# INSTRUCTIONS TO FOLLOW:
Drop the pictures, then extract the listing word for word.

_ _ _

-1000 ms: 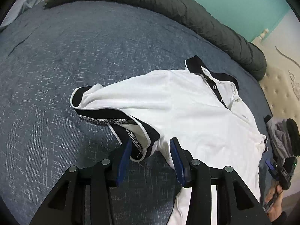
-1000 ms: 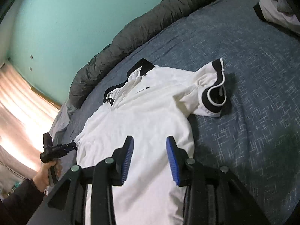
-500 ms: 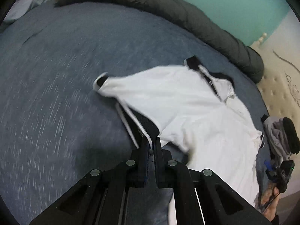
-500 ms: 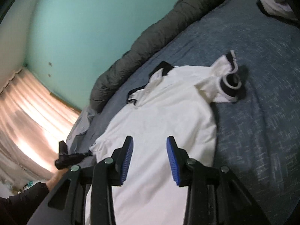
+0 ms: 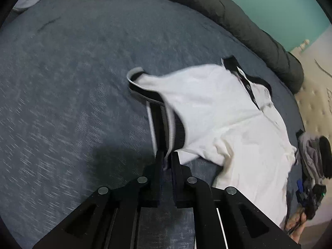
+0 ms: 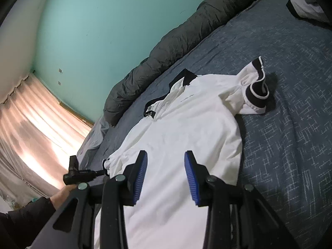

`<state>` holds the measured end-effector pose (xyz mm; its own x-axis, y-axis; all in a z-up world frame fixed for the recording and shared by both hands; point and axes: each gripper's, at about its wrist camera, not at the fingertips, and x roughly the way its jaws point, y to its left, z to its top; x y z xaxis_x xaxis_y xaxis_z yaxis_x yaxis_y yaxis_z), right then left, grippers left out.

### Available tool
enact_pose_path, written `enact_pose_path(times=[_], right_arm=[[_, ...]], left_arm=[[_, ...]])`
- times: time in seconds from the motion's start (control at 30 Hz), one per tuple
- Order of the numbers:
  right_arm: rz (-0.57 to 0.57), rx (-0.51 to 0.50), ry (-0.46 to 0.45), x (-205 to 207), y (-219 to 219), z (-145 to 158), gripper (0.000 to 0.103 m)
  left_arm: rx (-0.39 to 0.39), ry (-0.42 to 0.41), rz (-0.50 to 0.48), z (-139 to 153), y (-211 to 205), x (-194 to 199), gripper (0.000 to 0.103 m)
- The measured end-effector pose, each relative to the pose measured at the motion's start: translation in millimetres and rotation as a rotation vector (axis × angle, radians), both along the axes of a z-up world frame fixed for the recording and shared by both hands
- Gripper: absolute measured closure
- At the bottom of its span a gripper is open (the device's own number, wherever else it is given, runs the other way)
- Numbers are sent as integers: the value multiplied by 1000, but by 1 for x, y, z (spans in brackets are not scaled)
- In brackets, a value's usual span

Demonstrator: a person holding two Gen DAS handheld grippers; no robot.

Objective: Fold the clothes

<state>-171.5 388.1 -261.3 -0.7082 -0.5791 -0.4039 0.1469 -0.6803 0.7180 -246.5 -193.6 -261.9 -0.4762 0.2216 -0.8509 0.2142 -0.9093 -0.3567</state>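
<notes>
White polo shirt [image 5: 217, 112] lies lengthwise on bed [image 5: 62, 83], collar toward duvet [image 5: 238, 16]; left claw [image 5: 167, 159] clamps its sleeve cuff, right claw [image 6: 166, 166] hovers released above hem.

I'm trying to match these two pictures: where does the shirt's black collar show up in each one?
Left wrist view: the black collar sits upper right of centre, at the far end of the white shirt.
Right wrist view: the collar is just above centre, again at the shirt's far end.
Shared landmark: the dark grey rolled duvet along the teal wall, just beyond the collar.
</notes>
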Motion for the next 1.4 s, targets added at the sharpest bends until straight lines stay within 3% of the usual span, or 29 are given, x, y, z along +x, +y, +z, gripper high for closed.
enact_pose_path(times=[0.13,0.3,0.57,0.73,0.87,1.03,1.17,1.33,1.4], right_arm=[[-3,8,-3,-1,-1,-2,65],[-3,12,-1,-2,-1,-2,64],[-11,21,5,-2,2,-2,64],[-3,29,-2,-4,-1,-5,64],[-1,39,-1,-5,-3,-5,64],[-3,40,4,-4,-2,-5,64],[-3,43,6,-4,-3,-5,64],[-2,45,4,-5,-6,-5,64],[1,48,4,-5,-6,-5,64]], left_arm=[[38,41,92,11,-23,-10,95],[45,24,162,8,-44,-31,85],[41,20,176,-4,-53,-67,83],[68,11,151,-14,-54,-78,84],[99,1,132,-22,-50,-82,98],[225,75,184,-8,-61,-74,100],[410,190,298,6,-90,-63,101],[390,212,371,12,-104,-57,101],[325,176,374,7,-101,-61,101]])
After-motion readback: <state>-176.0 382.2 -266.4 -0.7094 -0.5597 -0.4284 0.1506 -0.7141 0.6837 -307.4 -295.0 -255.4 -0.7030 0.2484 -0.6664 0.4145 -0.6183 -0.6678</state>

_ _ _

# WRITTEN RESPONSE:
-1000 ms: 
-1000 ms: 
-500 ms: 
-500 ms: 
+0 ms: 
+0 ms: 

`<state>` holds the measured end-effector pose (xyz mm; its own x-axis, y-axis; all in a z-up world frame fixed for the recording and shared by both hands; point and axes: each gripper's, at about its wrist camera, not at the fingertips, and x roughly the way its jaws point, y to its left, z to its top; x y z xaxis_x xaxis_y xaxis_z yaxis_x yaxis_y yaxis_z), right then left, grippers left out.

### Available tool
enact_pose_path, written `enact_pose_path(times=[_], right_arm=[[_, ...]], left_arm=[[_, ...]])`
- times: time in seconds from the motion's start (control at 30 Hz), one per tuple
- Order of the numbers:
  right_arm: rz (-0.57 to 0.57), rx (-0.51 to 0.50), ry (-0.46 to 0.45), x (-205 to 207), y (-219 to 219), z (-145 to 158), gripper (0.000 to 0.103 m)
  left_arm: rx (-0.39 to 0.39), ry (-0.42 to 0.41), rz (-0.50 to 0.48), z (-139 to 153), y (-211 to 205), x (-194 to 199), gripper (0.000 to 0.103 m)
- The measured end-effector pose, each relative to the pose measured at the motion's start: translation in millimetres and rotation as a rotation vector (axis × angle, radians), both along the axes of a z-up world frame fixed for the recording and shared by both hands
- Gripper: absolute measured closure
- At the bottom of its span a gripper is open (the device's own number, wherever else it is given, runs the other way)
- Numbers are sent as integers: the value multiplied by 1000, but by 1 for x, y, z (spans in brackets are not scaled)
- In brackets, a value's usual span

Demonstrator: a person holding two Gen DAS handheld grippers; no robot.

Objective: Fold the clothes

<state>-171.5 388.1 -261.3 -0.7082 -0.5791 -0.4039 0.1469 -0.6803 0.7180 -246.5 -193.6 -261.9 -0.4762 0.2216 -0.8509 0.2142 -0.9093 -0.3567</state>
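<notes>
White polo shirt [image 5: 217, 112] lies lengthwise on bed [image 5: 62, 83], collar toward duvet [image 5: 238, 16]; left claw [image 5: 167, 159] clamps its sleeve cuff, right claw [image 6: 166, 166] hovers released above hem.

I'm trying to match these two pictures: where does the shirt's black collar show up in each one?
Left wrist view: the black collar sits upper right of centre, at the far end of the white shirt.
Right wrist view: the collar is just above centre, again at the shirt's far end.
Shared landmark: the dark grey rolled duvet along the teal wall, just beyond the collar.
</notes>
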Motion for the next 1.4 s, targets added at the sharpest bends until straight lines stay within 3% of the usual span, or 29 are given, x, y, z along +x, +y, +z, gripper high for closed.
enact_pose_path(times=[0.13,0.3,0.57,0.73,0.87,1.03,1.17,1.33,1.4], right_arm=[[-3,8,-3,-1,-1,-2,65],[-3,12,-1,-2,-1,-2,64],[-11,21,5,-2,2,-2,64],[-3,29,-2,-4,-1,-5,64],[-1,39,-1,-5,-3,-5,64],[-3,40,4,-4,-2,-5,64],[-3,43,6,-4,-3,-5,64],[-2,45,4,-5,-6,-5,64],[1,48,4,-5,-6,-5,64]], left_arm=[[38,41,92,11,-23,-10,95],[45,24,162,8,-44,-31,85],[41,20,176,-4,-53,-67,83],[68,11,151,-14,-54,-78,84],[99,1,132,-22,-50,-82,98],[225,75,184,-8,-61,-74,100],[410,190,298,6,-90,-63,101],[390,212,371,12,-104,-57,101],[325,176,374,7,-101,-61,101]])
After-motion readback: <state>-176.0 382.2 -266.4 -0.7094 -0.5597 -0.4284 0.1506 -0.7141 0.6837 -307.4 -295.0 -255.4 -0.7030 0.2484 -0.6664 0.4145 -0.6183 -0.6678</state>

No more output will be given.